*TASK OBJECTIVE*.
In the listing below, tally each line that contains "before". Reply with the total only.

*EXTRACTED DATA*.
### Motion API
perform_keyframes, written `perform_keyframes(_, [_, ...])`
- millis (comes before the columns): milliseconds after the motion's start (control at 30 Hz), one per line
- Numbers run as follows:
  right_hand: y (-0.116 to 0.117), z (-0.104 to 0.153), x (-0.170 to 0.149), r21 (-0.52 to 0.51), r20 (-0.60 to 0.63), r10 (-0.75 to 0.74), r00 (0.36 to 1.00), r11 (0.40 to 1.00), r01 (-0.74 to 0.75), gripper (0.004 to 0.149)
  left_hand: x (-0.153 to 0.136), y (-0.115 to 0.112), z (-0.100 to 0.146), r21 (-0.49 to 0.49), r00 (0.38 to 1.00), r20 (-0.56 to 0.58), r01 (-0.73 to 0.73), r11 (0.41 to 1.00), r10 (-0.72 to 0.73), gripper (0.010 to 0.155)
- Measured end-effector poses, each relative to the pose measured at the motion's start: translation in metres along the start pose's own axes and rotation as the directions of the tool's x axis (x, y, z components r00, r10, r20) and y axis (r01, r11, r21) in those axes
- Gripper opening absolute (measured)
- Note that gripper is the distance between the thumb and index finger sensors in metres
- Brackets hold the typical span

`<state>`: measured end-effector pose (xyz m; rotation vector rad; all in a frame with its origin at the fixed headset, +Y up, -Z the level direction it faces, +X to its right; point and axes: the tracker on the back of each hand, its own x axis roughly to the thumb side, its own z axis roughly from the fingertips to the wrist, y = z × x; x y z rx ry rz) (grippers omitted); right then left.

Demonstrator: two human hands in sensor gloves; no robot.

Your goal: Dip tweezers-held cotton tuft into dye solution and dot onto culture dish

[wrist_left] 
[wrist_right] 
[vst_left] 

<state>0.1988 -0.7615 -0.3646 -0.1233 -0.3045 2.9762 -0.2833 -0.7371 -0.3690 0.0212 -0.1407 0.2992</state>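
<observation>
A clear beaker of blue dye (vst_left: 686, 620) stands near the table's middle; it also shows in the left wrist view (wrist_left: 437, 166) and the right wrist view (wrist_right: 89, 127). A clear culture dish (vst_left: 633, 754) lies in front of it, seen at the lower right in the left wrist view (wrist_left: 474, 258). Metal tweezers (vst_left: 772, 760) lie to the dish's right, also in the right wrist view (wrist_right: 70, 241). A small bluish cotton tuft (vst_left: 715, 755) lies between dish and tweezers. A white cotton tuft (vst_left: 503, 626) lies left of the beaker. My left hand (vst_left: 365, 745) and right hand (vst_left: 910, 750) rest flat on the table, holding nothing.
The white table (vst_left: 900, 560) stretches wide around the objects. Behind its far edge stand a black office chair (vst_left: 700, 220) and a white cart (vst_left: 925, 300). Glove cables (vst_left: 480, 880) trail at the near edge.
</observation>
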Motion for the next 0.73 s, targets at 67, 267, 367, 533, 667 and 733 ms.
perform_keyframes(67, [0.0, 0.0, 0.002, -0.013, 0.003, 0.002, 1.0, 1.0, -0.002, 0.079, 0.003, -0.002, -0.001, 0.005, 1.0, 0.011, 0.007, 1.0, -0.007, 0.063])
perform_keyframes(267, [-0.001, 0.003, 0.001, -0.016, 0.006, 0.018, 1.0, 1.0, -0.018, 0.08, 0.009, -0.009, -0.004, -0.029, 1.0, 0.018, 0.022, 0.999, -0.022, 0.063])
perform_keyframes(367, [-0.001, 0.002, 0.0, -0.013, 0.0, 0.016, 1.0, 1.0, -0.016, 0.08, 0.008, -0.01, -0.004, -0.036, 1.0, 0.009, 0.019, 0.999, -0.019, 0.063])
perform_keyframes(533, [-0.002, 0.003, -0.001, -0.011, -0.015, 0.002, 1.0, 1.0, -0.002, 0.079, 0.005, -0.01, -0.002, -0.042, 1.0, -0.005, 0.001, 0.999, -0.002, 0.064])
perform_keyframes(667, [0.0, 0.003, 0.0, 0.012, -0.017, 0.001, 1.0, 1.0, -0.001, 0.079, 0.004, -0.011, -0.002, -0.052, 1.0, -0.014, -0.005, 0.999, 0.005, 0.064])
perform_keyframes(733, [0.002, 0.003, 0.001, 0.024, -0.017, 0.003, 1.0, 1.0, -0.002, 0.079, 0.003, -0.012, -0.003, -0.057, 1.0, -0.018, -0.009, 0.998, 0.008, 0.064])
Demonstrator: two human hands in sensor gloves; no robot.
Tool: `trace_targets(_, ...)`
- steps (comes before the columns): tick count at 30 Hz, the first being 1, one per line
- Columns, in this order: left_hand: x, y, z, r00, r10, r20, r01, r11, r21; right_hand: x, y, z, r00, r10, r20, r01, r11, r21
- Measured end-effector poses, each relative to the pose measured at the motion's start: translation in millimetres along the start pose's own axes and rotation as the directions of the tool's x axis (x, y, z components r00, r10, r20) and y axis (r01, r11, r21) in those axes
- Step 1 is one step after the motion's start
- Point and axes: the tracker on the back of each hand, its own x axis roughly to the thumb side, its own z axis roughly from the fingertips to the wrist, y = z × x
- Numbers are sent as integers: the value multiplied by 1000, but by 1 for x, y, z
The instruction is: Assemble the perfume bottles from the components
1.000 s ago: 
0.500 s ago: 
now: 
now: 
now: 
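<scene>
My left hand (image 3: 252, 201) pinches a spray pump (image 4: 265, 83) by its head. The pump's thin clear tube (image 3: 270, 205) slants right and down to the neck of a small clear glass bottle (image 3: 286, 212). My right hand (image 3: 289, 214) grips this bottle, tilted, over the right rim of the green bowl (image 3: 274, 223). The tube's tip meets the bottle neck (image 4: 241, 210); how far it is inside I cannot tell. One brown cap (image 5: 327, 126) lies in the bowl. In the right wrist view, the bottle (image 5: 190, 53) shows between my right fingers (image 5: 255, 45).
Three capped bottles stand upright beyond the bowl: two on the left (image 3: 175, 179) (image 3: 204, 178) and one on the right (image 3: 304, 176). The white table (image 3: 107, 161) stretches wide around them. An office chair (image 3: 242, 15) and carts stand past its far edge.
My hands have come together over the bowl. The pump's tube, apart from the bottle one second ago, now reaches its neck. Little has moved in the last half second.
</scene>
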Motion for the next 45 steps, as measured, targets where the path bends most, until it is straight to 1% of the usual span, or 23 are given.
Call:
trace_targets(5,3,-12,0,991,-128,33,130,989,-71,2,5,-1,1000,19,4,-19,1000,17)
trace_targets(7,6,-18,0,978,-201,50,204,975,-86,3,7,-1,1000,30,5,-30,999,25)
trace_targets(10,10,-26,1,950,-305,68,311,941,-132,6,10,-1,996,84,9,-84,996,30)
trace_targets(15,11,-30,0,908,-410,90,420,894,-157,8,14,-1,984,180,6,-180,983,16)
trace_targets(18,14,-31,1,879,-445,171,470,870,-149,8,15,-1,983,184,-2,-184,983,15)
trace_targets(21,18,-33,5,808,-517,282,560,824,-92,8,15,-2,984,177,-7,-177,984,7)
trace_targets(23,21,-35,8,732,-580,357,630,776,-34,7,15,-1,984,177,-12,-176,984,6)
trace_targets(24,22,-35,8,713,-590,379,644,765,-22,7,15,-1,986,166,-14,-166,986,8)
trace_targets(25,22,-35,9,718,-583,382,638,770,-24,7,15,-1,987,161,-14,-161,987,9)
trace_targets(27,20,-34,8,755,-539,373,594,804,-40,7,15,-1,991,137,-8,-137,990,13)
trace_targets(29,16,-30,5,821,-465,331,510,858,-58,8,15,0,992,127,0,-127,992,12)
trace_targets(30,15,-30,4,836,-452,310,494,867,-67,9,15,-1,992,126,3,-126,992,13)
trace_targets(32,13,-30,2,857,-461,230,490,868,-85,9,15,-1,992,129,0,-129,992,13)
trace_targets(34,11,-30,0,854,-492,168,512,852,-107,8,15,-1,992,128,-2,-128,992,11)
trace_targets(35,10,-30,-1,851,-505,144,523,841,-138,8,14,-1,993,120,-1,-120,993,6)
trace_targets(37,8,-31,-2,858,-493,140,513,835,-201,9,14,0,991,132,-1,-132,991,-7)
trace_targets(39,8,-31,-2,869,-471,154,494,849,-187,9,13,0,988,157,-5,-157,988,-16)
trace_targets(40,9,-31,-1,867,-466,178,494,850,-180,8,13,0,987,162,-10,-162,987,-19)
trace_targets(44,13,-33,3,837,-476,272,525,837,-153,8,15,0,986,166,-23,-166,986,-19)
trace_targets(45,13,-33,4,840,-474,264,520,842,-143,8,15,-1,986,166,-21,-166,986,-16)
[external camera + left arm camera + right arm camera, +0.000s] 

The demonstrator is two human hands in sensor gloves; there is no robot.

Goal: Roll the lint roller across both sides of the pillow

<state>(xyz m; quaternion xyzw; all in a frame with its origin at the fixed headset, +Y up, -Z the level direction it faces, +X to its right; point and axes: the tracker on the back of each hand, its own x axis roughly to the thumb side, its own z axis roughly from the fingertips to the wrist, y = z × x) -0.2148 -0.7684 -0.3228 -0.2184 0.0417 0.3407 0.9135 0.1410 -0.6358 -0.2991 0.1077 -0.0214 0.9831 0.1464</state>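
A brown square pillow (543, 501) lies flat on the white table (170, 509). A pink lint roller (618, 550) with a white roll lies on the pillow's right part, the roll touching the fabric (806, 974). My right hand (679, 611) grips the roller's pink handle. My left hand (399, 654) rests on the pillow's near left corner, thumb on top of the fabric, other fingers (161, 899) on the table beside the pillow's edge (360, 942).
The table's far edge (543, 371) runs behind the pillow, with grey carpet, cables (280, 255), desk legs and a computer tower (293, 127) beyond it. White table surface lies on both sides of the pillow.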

*WRITTEN RESPONSE*.
2